WHAT IS BEING ASKED - This exercise calls for an exact copy of the listing, with no pictures kept.

MATERIAL PROVIDED -
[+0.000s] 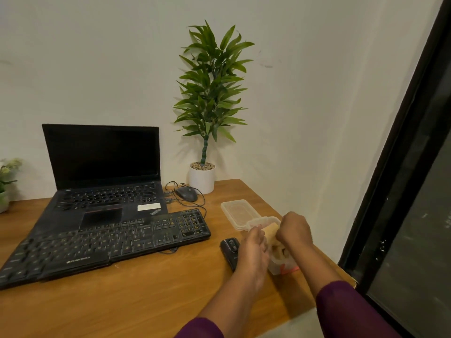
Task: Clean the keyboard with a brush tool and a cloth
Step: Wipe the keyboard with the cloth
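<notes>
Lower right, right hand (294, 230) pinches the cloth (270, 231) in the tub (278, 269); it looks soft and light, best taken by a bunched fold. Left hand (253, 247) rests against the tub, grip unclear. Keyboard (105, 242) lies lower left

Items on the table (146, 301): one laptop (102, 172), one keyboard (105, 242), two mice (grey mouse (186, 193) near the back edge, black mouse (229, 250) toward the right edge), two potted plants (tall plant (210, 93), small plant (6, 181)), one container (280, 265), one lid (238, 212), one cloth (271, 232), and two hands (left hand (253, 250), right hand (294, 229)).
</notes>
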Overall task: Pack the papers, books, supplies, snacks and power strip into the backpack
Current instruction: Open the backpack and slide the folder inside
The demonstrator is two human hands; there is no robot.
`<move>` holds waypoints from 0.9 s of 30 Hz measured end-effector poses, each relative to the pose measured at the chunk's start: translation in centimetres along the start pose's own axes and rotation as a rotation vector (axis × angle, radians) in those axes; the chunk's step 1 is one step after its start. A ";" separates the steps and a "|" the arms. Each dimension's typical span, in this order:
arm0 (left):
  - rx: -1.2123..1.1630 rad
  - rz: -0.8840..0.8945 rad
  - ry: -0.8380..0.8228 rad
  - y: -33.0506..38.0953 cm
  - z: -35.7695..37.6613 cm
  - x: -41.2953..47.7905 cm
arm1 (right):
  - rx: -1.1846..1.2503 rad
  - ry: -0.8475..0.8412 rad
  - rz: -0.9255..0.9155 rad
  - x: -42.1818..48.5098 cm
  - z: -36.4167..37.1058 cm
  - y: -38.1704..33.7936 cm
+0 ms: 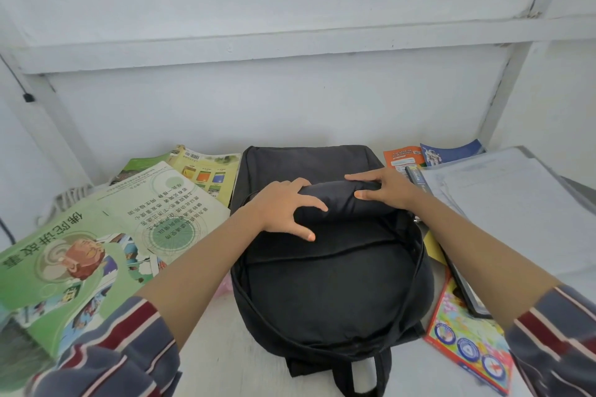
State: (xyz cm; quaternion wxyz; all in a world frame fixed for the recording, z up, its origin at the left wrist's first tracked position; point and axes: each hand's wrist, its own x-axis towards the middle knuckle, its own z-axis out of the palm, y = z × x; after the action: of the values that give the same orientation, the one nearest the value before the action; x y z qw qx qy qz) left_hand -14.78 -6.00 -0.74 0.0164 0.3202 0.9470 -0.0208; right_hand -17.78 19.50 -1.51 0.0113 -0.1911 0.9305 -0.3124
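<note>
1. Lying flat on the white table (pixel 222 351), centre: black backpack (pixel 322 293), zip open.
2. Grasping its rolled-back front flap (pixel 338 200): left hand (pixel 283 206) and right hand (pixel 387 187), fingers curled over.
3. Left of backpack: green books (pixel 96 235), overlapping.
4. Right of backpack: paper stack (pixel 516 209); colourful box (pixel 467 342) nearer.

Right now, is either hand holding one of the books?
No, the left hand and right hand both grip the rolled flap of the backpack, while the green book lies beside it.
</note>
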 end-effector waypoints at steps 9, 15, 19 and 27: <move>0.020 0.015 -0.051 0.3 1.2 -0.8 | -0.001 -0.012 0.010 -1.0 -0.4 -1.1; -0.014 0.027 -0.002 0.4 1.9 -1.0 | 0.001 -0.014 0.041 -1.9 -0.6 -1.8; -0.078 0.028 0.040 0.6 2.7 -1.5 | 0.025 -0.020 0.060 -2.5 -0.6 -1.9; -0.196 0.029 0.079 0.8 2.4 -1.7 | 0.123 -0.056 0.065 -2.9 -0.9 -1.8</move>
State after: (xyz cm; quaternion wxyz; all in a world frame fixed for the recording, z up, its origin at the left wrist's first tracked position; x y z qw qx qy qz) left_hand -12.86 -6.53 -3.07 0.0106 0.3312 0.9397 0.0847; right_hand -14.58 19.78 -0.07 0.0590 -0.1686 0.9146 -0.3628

RESPONSE TO THIS TASK -
[+0.000s] 
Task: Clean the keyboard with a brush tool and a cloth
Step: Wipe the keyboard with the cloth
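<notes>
Lower right, right hand (294, 230) pinches the cloth (270, 231) in the tub (278, 269); it looks soft and light, best taken by a bunched fold. Left hand (253, 247) rests against the tub, grip unclear. Keyboard (105, 242) lies lower left

Items on the table (146, 301): one laptop (102, 172), one keyboard (105, 242), two mice (grey mouse (186, 193) near the back edge, black mouse (229, 250) toward the right edge), two potted plants (tall plant (210, 93), small plant (6, 181)), one container (280, 265), one lid (238, 212), one cloth (271, 232), and two hands (left hand (253, 250), right hand (294, 229)).
</notes>
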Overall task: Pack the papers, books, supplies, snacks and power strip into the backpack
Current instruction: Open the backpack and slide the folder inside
The demonstrator is two human hands; there is no robot.
`<move>` holds waypoints from 0.9 s of 30 Hz measured end-effector poses, each relative to the pose measured at the chunk's start: translation in centimetres along the start pose's own axes and rotation as a rotation vector (axis × angle, radians) in those axes; the chunk's step 1 is one step after its start. A ";" separates the steps and a "|" the arms. Each dimension's typical span, in this order:
arm0 (left):
  - rx: -1.2123..1.1630 rad
  - rz: -0.8840..0.8945 rad
  - ry: -0.8380..0.8228 rad
  - y: -33.0506..38.0953 cm
  - z: -35.7695..37.6613 cm
  - x: -41.2953..47.7905 cm
arm1 (right):
  - rx: -1.1846..1.2503 rad
  - ry: -0.8475..0.8412 rad
  - rz: -0.9255..0.9155 rad
  - x: -42.1818..48.5098 cm
  - z: -36.4167..37.1058 cm
  - y: -38.1704..33.7936 cm
+0 ms: 
State: (xyz cm; quaternion wxyz; all in a world frame fixed for the recording, z up, its origin at the left wrist's first tracked position; point and axes: each hand's wrist, its own x-axis towards the middle knuckle, its own z-axis out of the palm, y = z × x; after the action: of the values that give the same orientation, the one nearest the value before the action; x y z qw qx qy qz) left_hand -14.78 -6.00 -0.74 0.0164 0.3202 0.9470 -0.0208; right_hand -17.78 19.50 -1.51 0.0113 -0.1911 0.9305 -0.3124
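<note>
1. Lying flat on the white table (pixel 222 351), centre: black backpack (pixel 322 293), zip open.
2. Grasping its rolled-back front flap (pixel 338 200): left hand (pixel 283 206) and right hand (pixel 387 187), fingers curled over.
3. Left of backpack: green books (pixel 96 235), overlapping.
4. Right of backpack: paper stack (pixel 516 209); colourful box (pixel 467 342) nearer.

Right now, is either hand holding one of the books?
No, the left hand and right hand both grip the rolled flap of the backpack, while the green book lies beside it.
</note>
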 end-effector waypoints at steps 9, 15, 19 and 27: <move>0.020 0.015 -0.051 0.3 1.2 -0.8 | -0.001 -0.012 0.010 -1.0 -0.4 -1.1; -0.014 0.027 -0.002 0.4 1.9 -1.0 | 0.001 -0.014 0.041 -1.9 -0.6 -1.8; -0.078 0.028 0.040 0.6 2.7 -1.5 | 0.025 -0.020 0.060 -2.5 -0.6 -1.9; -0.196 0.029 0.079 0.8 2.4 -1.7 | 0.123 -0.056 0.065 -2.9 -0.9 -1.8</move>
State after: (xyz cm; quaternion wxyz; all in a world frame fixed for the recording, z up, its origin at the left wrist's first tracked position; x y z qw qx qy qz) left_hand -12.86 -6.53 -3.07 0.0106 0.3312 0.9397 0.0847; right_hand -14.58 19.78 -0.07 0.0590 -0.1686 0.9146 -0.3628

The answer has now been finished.